= Dataset content =
● ● ●

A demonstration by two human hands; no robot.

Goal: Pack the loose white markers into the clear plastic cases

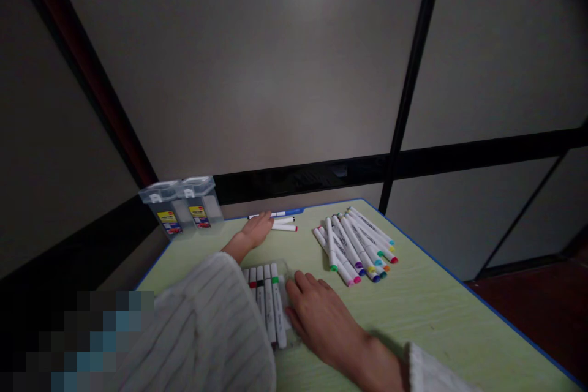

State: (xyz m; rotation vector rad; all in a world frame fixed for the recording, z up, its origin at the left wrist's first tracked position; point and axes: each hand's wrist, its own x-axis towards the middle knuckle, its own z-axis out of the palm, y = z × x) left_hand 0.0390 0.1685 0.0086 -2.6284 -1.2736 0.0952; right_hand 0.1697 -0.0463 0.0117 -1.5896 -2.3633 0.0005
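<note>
My left hand (256, 231) reaches across the pale green table (427, 306) to a few loose markers (283, 223) near the far edge. Its fingers lie over their ends, and I cannot see whether it grips one. My right hand (316, 312) rests flat, fingers spread, against the right side of a clear tray (269, 303) that holds several white markers with coloured caps. My white knitted sleeve (206, 331) covers the tray's left part.
A pile of several white markers (356, 245) with coloured caps lies at the table's far right. Two clear plastic boxes (181, 205) with yellow labels stand at the far left corner. Grey wall panels with black frames rise behind the table.
</note>
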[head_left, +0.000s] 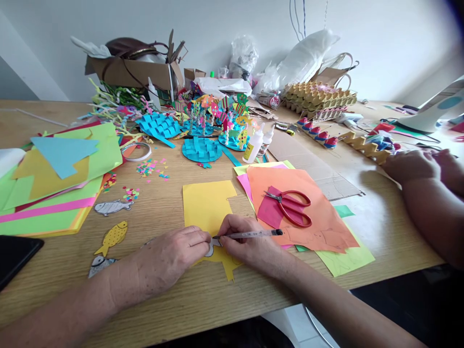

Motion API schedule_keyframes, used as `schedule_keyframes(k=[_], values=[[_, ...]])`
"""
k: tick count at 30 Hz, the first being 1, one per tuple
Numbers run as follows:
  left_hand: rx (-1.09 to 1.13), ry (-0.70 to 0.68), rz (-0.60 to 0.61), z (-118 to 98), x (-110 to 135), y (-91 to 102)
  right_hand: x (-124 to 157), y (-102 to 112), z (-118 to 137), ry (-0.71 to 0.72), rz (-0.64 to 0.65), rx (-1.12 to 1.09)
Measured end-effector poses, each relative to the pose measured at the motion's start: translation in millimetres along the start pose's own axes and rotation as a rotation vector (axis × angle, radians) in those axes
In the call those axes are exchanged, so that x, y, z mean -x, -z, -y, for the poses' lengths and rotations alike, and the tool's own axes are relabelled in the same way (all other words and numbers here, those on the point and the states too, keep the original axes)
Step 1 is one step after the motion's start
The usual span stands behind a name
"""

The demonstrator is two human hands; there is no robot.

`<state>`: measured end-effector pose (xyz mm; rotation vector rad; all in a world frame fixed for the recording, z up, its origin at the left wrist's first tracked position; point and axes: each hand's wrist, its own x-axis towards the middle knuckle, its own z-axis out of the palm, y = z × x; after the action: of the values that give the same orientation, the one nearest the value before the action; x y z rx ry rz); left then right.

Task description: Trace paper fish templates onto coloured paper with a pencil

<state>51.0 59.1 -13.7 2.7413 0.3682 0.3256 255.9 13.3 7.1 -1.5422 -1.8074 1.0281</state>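
My right hand [250, 246] is closed round a clear pen [253, 234], its tip down at a small grey paper cut-out [209, 250]. My left hand [174, 256] presses that cut-out with pinched fingers onto a yellow sheet of paper [206, 205] near the table's front edge. The cut-out is mostly hidden under my fingers. Just right of my hands, red-handled scissors [292, 207] lie on a pink scrap atop an orange sheet [326, 227].
Paper fish cut-outs [112, 237] lie to the left, beside a stack of coloured paper [54, 183]. Glue bottles [253, 145], blue woven paper craft [201, 149], egg cartons [319, 96] and a cardboard box [134, 70] crowd the back. Another person's hands [416, 164] rest at the right.
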Motion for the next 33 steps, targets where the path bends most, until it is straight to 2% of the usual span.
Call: schedule_keyframes(k=[5, 11, 19, 33], values=[[-0.025, 0.007, 0.039, -1, -2, 0.0, 0, 0, -3, 0.021, -0.001, -0.003], [-0.039, -0.007, -0.013, -2, -2, 0.6, 0, -1, -3, 0.017, -0.03, 0.01], [-0.064, 0.008, 0.028, -5, -4, 1.9, 2, 1, -4, 0.006, -0.073, 0.037], [-0.191, 0.007, -0.001, -6, -16, -4.5, 4, 3, -8, 0.0, -0.066, 0.009]])
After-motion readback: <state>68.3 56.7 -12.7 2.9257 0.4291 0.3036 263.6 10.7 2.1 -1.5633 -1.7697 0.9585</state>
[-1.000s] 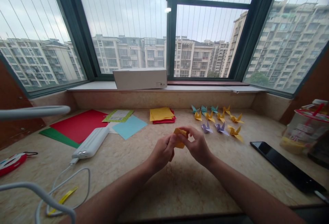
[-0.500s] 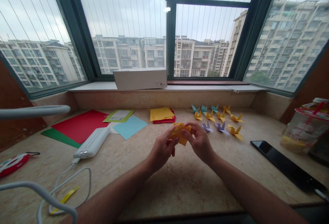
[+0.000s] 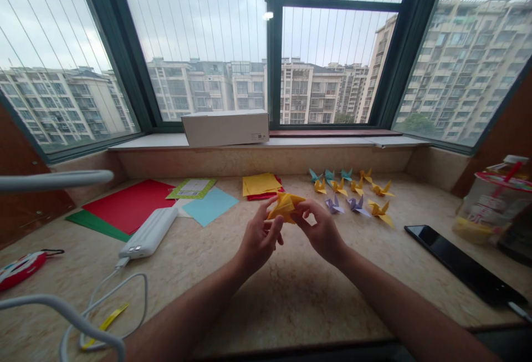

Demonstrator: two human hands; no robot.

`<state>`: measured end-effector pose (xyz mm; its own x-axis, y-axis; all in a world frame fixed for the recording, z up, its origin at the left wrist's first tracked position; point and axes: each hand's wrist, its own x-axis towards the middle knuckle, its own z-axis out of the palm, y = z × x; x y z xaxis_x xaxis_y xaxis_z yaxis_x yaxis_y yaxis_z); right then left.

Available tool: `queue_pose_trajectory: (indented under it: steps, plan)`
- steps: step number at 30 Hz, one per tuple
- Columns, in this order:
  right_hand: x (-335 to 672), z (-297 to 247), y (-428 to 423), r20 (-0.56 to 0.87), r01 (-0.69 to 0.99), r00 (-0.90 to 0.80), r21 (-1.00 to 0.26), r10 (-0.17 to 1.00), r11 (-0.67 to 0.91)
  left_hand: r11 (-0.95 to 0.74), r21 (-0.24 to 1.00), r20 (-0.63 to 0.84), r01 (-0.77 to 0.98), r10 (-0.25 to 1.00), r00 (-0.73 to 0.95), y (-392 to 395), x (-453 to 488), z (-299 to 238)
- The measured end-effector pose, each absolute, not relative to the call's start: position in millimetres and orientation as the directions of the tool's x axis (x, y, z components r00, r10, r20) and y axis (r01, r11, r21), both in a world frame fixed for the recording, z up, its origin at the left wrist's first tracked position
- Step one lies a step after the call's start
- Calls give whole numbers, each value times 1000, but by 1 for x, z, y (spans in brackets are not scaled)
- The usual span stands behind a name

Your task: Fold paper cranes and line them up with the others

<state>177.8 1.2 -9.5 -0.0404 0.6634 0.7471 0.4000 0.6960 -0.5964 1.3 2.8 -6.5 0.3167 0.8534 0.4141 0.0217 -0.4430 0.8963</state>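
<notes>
Between my two hands, above the marble-look counter, is a piece of folded yellow origami paper [image 3: 286, 205]. My left hand [image 3: 262, 235] pinches its left and lower side with thumb and fingers. At its right end, my right hand [image 3: 319, 228] grips a corner between thumb and forefinger. Just beyond the right hand stand folded paper cranes in rows: blue ones [image 3: 330, 176], yellow ones [image 3: 356, 187] and purple ones [image 3: 358, 205]. Behind the left hand lies a stack of yellow paper squares [image 3: 260, 183] on red ones.
Left on the counter are a red sheet [image 3: 128, 204], a green sheet [image 3: 97, 223], a light blue square [image 3: 210, 205] and a white power bank [image 3: 149, 232] with its cable [image 3: 145, 295]. A black phone [image 3: 461, 262] and a plastic cup [image 3: 477, 212] stand right. A white box [image 3: 226, 129] rests on the sill.
The yellow paper has been turned in my hands, and its pointed end now faces right. My right fingers have shifted to that end; the left hand keeps its hold.
</notes>
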Motion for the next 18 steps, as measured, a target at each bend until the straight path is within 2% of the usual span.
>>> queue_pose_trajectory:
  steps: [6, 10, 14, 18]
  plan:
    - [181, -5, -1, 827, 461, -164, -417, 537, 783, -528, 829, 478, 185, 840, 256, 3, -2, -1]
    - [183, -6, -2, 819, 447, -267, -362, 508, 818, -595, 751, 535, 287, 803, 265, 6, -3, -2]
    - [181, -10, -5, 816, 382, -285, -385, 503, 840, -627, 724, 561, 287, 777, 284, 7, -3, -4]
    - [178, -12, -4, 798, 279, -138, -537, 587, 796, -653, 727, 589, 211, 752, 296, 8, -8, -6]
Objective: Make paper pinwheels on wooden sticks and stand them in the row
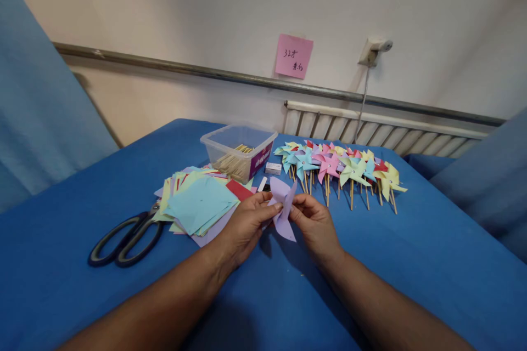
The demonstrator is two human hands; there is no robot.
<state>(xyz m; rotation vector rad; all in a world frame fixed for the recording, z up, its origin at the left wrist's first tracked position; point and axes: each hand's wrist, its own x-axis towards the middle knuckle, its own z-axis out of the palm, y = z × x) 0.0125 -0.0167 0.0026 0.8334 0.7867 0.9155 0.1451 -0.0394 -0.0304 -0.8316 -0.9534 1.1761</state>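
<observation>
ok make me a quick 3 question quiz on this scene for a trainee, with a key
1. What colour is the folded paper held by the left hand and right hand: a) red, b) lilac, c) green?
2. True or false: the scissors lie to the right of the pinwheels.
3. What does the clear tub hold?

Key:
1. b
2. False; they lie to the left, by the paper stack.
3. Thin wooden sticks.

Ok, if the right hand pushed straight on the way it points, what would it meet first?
The right hand would first meet the purple paper just ahead of it; beyond that, probably the left hand, though depth is unclear.
</observation>
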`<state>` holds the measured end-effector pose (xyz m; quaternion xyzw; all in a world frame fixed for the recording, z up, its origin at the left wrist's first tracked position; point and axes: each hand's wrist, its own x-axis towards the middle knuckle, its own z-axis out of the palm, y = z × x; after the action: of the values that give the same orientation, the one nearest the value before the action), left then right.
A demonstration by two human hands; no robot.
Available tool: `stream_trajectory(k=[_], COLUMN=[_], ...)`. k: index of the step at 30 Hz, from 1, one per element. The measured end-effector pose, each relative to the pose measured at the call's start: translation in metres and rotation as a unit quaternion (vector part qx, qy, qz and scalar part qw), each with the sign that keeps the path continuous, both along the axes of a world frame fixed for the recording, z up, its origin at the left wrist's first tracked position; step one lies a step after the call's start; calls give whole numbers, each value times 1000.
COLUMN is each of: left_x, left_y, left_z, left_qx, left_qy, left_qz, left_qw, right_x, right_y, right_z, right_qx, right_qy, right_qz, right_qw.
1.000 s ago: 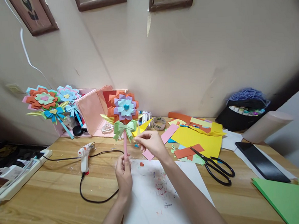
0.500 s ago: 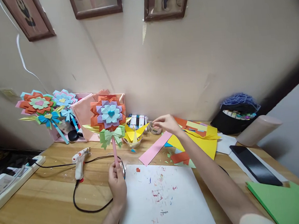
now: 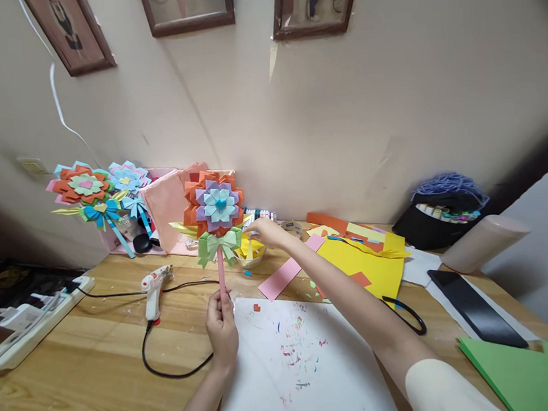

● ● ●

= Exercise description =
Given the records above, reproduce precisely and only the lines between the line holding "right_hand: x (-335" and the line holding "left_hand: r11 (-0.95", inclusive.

= Reply to the task =
  right_hand: x (-335 to 672), z (-297 to 247), y (-428 to 423), r20 (-0.56 to 0.87), r01 (-0.69 to 0.99), r00 (-0.90 to 0.80), r21 (-1.00 to 0.26), r10 (-0.17 to 1.00), r11 (-0.67 to 0.91)
  left_hand: r11 (-0.95 to 0.74), r21 (-0.24 to 1.00), r20 (-0.63 to 0.84), r01 (-0.77 to 0.98), r10 (-0.25 to 1.00), r00 (-0.73 to 0.95), y (-392 to 395), x (-453 to 488), z (-299 to 238)

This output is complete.